Your objective: Within the entries below, every line containing "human" is to be copied.

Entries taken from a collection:
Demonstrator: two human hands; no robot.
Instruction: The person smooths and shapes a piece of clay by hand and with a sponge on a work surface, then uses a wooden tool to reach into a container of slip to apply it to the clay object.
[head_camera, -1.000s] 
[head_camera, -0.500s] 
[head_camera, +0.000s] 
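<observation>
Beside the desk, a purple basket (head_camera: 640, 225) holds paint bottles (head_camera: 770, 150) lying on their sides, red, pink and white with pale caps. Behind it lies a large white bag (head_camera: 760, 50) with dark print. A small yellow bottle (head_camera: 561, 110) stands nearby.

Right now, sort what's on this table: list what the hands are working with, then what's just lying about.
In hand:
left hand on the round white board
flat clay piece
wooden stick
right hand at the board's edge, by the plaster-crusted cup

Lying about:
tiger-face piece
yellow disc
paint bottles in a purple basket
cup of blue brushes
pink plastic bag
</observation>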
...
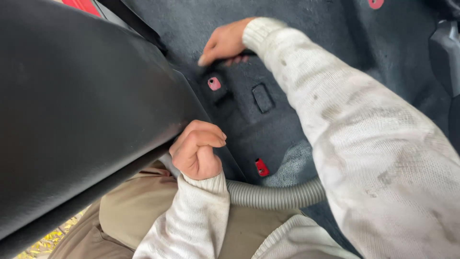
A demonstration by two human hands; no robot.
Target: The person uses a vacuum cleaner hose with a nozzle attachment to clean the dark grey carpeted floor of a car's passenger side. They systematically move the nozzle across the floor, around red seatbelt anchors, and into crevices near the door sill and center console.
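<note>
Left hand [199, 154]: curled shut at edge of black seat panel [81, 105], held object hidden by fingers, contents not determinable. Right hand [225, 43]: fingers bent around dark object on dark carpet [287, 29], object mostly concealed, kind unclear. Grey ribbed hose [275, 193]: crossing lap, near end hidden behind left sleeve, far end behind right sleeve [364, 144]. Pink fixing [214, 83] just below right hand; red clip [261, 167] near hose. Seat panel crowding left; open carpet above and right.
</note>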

Exercise solution:
Demonstrator: two human hands; no robot.
A demonstration by two human hands; no robot.

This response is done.